- EXERCISE DETAILS
Reproduce only the lines below from the line containing "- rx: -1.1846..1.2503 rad" to the line containing "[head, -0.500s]", exactly as written, with both end lines kept. Omit the pictures.

=-=-=-=-=

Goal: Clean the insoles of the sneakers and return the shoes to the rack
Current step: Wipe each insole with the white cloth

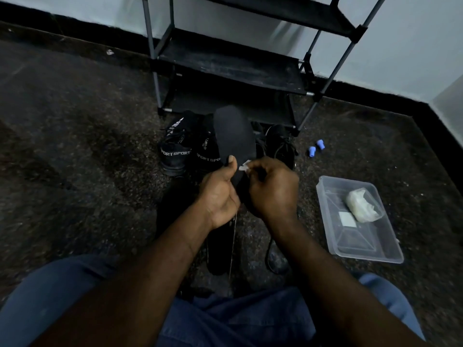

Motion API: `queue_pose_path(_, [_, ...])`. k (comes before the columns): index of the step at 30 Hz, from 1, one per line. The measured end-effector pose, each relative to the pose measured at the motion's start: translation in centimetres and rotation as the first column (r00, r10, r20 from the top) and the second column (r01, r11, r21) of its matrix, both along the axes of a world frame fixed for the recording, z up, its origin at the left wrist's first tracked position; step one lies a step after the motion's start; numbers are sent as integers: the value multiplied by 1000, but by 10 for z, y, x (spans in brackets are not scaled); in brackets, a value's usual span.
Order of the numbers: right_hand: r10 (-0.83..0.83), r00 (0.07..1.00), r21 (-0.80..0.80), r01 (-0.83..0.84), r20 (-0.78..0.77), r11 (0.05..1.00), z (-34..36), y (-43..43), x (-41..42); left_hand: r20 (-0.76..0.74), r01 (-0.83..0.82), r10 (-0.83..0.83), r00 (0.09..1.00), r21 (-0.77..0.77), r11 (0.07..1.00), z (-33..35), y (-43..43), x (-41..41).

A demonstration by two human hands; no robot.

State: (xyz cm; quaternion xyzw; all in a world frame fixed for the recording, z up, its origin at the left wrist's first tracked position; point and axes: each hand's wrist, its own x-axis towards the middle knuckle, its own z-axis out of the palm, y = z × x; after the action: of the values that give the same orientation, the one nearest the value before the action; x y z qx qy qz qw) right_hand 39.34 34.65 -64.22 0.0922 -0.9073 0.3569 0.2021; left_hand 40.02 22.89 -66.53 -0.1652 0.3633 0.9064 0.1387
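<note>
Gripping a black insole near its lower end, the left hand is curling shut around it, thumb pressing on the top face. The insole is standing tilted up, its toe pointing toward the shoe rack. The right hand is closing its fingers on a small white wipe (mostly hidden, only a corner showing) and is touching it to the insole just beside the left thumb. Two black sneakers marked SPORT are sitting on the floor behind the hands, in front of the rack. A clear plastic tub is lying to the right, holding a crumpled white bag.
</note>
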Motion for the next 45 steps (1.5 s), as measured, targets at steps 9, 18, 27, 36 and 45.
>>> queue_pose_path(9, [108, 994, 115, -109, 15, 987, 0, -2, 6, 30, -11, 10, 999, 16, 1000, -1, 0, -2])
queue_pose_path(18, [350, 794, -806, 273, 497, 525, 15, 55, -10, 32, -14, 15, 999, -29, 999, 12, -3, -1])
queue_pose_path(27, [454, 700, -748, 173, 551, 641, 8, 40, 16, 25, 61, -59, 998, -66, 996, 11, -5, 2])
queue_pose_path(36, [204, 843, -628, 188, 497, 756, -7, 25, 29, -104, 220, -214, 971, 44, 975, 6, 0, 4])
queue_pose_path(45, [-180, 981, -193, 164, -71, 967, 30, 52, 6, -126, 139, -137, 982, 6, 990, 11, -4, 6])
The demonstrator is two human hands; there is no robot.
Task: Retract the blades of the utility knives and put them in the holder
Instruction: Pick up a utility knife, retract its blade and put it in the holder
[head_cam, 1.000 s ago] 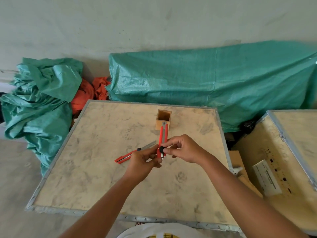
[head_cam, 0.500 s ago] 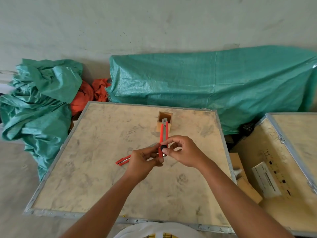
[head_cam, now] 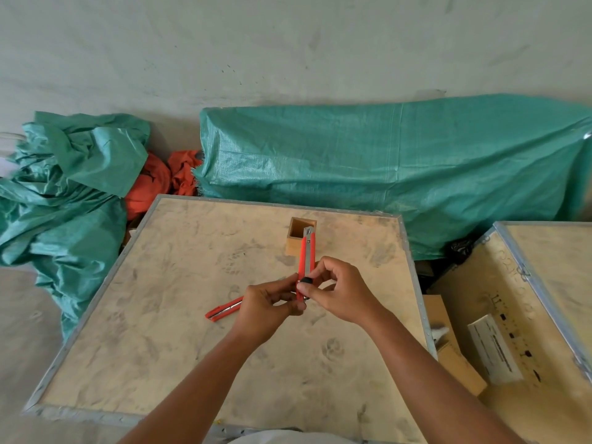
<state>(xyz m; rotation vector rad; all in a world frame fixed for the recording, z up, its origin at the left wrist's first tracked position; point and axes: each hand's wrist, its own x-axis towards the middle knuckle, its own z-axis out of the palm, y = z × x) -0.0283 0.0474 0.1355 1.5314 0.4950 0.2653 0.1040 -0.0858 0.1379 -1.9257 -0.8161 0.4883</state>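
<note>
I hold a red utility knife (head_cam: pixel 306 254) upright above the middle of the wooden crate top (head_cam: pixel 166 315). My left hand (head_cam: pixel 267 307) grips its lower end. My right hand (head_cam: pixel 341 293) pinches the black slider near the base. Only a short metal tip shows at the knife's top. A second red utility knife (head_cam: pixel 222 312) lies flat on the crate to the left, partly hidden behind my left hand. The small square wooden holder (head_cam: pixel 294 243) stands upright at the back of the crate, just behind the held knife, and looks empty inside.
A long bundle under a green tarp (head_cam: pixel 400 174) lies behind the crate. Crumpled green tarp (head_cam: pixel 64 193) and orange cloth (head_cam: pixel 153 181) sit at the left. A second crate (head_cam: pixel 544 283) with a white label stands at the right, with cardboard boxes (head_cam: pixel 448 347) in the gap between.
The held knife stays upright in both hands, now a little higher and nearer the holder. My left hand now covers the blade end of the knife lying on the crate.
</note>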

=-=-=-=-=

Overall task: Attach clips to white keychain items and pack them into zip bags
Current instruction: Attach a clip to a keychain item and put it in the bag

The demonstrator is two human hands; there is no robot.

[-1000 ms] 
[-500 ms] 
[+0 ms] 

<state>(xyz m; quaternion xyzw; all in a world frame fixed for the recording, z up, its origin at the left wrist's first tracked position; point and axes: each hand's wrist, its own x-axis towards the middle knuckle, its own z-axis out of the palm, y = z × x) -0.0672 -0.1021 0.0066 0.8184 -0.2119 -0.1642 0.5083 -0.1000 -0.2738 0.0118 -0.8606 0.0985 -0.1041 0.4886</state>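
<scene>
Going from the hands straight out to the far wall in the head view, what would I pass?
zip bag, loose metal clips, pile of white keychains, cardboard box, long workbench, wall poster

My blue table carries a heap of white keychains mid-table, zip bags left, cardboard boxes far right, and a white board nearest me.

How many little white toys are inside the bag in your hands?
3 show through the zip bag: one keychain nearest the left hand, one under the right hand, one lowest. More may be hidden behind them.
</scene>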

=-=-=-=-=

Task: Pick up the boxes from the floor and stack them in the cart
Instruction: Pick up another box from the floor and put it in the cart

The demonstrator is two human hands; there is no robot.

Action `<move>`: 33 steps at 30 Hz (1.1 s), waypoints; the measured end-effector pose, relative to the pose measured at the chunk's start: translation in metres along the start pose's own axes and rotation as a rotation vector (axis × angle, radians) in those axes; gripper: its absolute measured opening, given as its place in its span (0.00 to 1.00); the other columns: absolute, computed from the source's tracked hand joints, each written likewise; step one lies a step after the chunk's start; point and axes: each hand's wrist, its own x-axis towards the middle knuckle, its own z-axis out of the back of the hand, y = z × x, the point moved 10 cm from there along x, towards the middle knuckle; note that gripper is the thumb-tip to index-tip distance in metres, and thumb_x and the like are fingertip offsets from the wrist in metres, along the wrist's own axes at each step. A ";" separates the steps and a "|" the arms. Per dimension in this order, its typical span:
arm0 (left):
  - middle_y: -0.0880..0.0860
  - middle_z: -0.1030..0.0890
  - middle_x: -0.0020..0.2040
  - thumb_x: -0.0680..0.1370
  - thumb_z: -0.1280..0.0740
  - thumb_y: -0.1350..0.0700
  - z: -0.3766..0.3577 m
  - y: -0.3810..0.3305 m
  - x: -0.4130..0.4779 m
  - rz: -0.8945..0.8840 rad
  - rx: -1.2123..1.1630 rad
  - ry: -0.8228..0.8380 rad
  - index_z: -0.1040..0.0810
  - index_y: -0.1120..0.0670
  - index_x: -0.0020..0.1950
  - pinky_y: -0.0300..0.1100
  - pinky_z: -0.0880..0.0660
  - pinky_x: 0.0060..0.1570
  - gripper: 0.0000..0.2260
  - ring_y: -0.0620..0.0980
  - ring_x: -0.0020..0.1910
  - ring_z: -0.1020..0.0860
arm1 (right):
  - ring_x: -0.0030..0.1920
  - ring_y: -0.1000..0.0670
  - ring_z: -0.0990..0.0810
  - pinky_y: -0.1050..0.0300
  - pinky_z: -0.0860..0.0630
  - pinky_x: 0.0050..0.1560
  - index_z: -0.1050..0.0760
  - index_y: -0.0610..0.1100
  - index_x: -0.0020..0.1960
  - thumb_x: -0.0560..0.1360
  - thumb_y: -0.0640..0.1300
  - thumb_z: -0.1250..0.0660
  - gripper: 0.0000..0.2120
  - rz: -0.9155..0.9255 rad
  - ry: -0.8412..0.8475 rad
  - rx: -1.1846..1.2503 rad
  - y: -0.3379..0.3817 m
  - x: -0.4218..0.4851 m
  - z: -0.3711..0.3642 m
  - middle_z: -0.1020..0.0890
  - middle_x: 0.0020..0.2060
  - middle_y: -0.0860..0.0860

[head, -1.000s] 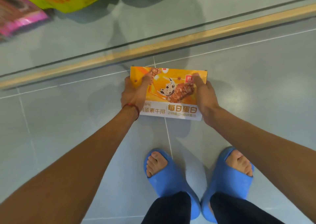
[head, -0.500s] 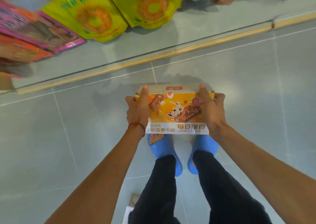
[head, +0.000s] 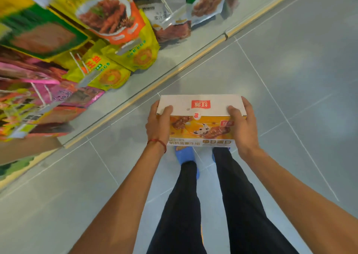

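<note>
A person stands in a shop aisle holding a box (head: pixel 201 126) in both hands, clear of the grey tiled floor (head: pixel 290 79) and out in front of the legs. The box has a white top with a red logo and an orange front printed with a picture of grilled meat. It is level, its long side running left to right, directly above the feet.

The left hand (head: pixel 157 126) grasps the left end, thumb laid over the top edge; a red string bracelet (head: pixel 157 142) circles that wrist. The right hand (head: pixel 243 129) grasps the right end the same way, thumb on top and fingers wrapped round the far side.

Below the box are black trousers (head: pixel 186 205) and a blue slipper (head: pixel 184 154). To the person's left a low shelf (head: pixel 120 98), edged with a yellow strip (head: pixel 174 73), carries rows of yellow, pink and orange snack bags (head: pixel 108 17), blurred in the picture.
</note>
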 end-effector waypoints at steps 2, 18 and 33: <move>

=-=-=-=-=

- EXERCISE ANSWER
  - rx: -1.1846..1.2503 rad
  - y: -0.3379..0.3817 m
  - x: -0.4218..0.4851 m
  - z: -0.3711..0.3642 m
  - middle_z: -0.1020..0.0890
  - middle_x: 0.0020..0.2060
  - middle_y: -0.0860..0.0860

[head, -1.000s] 
[head, -0.500s] 

The exercise calls for nothing more than this answer.